(Entries supplied begins)

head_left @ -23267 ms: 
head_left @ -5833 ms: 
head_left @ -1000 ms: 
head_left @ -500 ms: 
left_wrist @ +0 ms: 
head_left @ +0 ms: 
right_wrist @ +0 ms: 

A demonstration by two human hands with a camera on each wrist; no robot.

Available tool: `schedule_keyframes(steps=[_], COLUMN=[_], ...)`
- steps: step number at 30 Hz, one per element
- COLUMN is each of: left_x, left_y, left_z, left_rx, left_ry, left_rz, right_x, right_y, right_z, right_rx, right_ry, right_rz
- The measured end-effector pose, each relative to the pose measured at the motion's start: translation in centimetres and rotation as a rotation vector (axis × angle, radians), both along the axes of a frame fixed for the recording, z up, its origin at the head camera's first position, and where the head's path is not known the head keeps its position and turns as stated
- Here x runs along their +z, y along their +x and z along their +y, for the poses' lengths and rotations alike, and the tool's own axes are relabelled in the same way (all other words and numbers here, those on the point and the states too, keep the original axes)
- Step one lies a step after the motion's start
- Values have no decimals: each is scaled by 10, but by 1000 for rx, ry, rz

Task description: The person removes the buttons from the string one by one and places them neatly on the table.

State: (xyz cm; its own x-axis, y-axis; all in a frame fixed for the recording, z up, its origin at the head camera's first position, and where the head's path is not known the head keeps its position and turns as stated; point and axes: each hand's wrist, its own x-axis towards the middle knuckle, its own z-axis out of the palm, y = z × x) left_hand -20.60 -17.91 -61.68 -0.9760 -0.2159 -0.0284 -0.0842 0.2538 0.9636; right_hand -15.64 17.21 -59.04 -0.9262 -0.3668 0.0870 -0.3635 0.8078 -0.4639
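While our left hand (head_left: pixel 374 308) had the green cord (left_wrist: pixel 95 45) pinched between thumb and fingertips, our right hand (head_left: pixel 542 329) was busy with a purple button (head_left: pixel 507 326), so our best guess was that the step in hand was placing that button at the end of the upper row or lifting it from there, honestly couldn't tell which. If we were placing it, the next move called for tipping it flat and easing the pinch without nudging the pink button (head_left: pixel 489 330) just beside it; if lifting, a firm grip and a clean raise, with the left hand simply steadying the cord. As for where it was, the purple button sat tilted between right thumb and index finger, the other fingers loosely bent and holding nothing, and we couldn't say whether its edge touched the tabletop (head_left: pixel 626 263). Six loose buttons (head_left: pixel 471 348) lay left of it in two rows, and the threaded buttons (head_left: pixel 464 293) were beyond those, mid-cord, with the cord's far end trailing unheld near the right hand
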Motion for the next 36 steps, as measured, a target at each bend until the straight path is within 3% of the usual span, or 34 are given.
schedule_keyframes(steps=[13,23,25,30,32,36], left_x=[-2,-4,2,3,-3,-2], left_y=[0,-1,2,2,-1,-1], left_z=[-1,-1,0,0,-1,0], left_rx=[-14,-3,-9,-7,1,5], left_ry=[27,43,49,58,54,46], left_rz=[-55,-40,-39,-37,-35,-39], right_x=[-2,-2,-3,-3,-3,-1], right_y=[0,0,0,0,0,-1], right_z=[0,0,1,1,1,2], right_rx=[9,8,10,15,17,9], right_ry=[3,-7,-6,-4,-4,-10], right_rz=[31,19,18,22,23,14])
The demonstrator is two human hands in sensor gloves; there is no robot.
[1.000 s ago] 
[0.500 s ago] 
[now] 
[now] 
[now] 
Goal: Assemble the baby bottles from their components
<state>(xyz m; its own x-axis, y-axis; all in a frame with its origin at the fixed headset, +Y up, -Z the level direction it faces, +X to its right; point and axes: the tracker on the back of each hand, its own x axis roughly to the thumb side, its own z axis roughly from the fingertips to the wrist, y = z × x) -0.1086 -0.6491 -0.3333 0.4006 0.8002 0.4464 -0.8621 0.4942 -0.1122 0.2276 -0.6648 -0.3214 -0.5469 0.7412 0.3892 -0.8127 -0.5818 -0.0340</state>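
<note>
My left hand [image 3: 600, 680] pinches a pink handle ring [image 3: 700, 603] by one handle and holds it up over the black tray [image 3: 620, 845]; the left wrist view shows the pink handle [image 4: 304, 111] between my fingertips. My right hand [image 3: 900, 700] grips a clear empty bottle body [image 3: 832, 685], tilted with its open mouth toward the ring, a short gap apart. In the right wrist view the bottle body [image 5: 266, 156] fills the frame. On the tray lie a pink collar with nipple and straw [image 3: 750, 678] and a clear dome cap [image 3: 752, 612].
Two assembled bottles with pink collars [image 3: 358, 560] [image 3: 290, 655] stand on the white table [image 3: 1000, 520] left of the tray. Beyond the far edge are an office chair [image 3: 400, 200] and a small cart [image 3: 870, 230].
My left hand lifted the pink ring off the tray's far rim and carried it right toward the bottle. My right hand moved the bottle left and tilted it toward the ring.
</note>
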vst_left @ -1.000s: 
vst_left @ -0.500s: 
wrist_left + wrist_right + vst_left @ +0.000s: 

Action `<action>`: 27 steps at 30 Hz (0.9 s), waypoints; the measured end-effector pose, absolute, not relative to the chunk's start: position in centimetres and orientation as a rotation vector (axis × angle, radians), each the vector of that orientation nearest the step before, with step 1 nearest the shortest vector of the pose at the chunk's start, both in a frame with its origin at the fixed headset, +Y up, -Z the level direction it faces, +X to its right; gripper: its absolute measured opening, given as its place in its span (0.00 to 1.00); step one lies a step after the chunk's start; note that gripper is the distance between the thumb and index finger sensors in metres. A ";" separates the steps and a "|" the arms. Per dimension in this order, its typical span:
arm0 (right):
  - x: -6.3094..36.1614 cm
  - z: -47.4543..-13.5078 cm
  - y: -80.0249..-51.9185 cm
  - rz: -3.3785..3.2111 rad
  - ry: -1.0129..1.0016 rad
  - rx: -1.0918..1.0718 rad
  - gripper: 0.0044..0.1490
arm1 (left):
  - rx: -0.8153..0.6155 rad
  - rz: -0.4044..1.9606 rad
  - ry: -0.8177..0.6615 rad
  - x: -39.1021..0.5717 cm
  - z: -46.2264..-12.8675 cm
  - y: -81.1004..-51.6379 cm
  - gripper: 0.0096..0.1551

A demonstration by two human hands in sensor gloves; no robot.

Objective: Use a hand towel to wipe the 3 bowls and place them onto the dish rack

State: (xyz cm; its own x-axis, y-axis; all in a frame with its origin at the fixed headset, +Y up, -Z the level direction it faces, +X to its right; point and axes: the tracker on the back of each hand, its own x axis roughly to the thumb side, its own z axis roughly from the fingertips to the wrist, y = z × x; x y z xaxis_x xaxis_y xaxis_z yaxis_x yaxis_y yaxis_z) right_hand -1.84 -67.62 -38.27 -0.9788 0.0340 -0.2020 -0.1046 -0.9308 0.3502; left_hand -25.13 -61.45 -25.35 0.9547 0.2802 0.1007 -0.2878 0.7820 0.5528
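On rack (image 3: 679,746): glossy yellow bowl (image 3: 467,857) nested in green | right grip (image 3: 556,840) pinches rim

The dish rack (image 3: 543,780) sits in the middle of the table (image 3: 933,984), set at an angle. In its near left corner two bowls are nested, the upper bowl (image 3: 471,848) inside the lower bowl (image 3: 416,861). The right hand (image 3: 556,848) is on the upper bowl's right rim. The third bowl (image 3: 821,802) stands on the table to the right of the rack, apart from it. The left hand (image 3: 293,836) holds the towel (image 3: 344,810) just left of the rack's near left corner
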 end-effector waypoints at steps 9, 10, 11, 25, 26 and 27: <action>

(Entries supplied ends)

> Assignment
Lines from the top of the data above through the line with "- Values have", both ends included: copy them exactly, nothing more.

> Solution to this problem
head_left @ -23267 ms: 
head_left @ -5833 ms: 
head_left @ -1000 ms: 
head_left @ -500 ms: 
left_wrist @ +0 ms: 
head_left @ +0 ms: 
right_wrist @ +0 ms: 

A demonstration by two human hands with a camera on each wrist; no robot.

Available tool: `schedule_keyframes(steps=[_], COLUMN=[_], ...)`
- steps: step number at 30 Hz, one per element
- COLUMN is each of: left_x, left_y, left_z, left_rx, left_ry, left_rz, right_x, right_y, right_z, right_rx, right_ry, right_rz
- The measured end-effector pose, each relative to the pose measured at the motion's start: translation in centimetres and rotation as a rotation vector (axis × angle, radians), both along the axes of a frame fixed for the recording, z up, its origin at the head camera's first position, and where the head's path is not known the head keeps its position and turns as stated
- Here x runs along their +z, y along their +x and z along their +y, for the poses' lengths and rotations alike, and the tool's own axes are relabelled in the same way (all other words and numbers here, those on the point and the states too, keep the original axes)
- Step one lies a step after the motion's start
- Values have no decimals: each is scaled by 10, but by 1000 for rx, ry, rz

No further output is expected here.